While there has been some debate about the so-called mortgage rate lock-in effect, it appears to be a pretty legit force in the housing market today.
As the logic goes, existing homeowners aren’t moving because their mortgage rates are so low.
But it’s not only that they’re so low, it’s also the cost of replacement, with prevailing market rates now edging closer to 8%.
So it just doesn’t make a lot of financial sense for homeowners to move unless they absolutely have to.
And for many, it’s probably not even doable, thanks to a massive increase in costs if exchanging a 3% rate for a near-8% rate.
Is Mortgage Rate Lock-In a Real Thing?
A new survey from Fannie Mae explored mortgage rate lock-in and found that while it is certainly a reason for staying put, it’s not the only reason.
The company asked homeowners via their National Housing Survey if they planned to stay in their current homes longer than originally intended. And if so, why.
They found that an equal 29% share of owners with a mortgage (mortgage borrowers) and outright owners (homeowners without a mortgage) planned to stay put longer.

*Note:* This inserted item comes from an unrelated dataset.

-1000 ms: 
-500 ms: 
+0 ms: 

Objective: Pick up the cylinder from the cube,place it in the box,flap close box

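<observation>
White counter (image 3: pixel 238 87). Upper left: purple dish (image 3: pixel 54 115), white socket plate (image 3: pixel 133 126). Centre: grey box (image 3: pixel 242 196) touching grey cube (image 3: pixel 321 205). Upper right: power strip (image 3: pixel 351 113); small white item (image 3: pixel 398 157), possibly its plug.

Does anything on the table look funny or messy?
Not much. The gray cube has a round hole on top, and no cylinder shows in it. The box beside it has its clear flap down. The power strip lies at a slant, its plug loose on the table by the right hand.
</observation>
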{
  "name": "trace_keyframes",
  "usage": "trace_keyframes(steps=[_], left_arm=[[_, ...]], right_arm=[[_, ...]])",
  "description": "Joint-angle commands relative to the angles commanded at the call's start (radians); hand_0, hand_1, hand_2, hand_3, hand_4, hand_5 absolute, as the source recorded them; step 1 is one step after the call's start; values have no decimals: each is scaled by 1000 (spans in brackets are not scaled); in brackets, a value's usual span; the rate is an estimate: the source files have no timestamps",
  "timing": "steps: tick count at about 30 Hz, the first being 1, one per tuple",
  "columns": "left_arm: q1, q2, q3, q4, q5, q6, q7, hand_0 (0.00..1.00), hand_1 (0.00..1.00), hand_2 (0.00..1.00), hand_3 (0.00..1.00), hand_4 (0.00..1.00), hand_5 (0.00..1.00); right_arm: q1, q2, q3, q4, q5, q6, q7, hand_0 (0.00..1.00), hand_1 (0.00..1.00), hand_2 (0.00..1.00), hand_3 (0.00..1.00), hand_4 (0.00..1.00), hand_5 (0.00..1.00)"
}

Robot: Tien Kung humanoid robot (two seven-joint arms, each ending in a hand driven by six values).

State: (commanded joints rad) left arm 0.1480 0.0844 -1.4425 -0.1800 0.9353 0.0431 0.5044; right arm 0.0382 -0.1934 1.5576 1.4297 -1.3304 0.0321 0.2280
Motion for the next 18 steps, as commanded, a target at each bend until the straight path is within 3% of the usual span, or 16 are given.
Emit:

Of the mortgage borrower population, 21% indicated the decision was primarily due to having a low mortgage rate.
But Fannie points out that this subset of homeowners only represents 6% of all mortgage borrowers.
“These survey results lead us to conclude that there are multiple factors contributing to the historically low supply of existing homes for sale.”
“While the lock-in effect is real for many consumers, the full range of reasons provided by mortgage borrowers and outright owners for planning to stay in their homes longer paints a significantly more nuanced picture.”
There Are Many Reasons Why Housing Tenure Has Increased, But a Low Mortgage Rate Still Tops the List
The Fannie Mae researchers argued that even if mortgage rates were to decline by a meaningful amount in the intermediate term, they would not expect to see a big surge in for-sale listings.
They believe there are a “confluence of factors and trends contributing to the lack of housing inventory in the United States,” with the mortgage rate lock-in effect one of several.
Still, it did top the list for those with a mortgage. As you can see in the chart above, 21% of homeowners with a mortgage cited their lower mortgage rate as the primary reason for staying in their current home longer than intended.
That was the number one response, though it was trailed fairly closely by a homeowner simply liking their home/location.
Of course, one could argue that it’s easier to like your home if you’ve got an ultra-low mortgage rate attached to it.
And let’s not forget that these folks also likely got in when home prices were significantly cheaper.
When the 30-year fixed mortgage hit a record low back in 2021, home prices were also a lot lower. In some areas, home values may be up nearly 50% over that time.
So these homeowners have very cheap housing payments relative to what’s on offer today, between their smaller loan amount and significantly lower mortgage rate.
If you don’t believe mortgage rate plays a role, simply look at homeowners without a mortgage.
These free and clear borrowers are focused on other things, like the location, proximity to job and family.
Mortgage Rate Disparity Affects Everyone, Even Cash Buyers
But that doesn’t mean they don’t care about mortgage rates because it’s also makes a move for them more difficult.
Assuming they can’t pay for a home with cash, they too would have to face the higher mortgage rates currently on offer.
So for them, it may also be “too expensive to move,” factoring in a higher asking price and steep mortgage rate.
One could also blame the lack of for-sale inventory on the disparity between mortgage rates then versus now.
Fewer for-sale listings mean it’s harder to find a replacement property. This too could contribute to homeowners determining that they like their existing properties more.
They could be resigned to the fact that moving is out of question, and/or put more work into making their existing digs better.
At the end of the day, you could argue that this speaks more to the general lack of affordability in today’s housing market than anything else.
And until we see more supply hit the market, it’s not going to change, even if mortgage rates do come back down to more reasonable levels.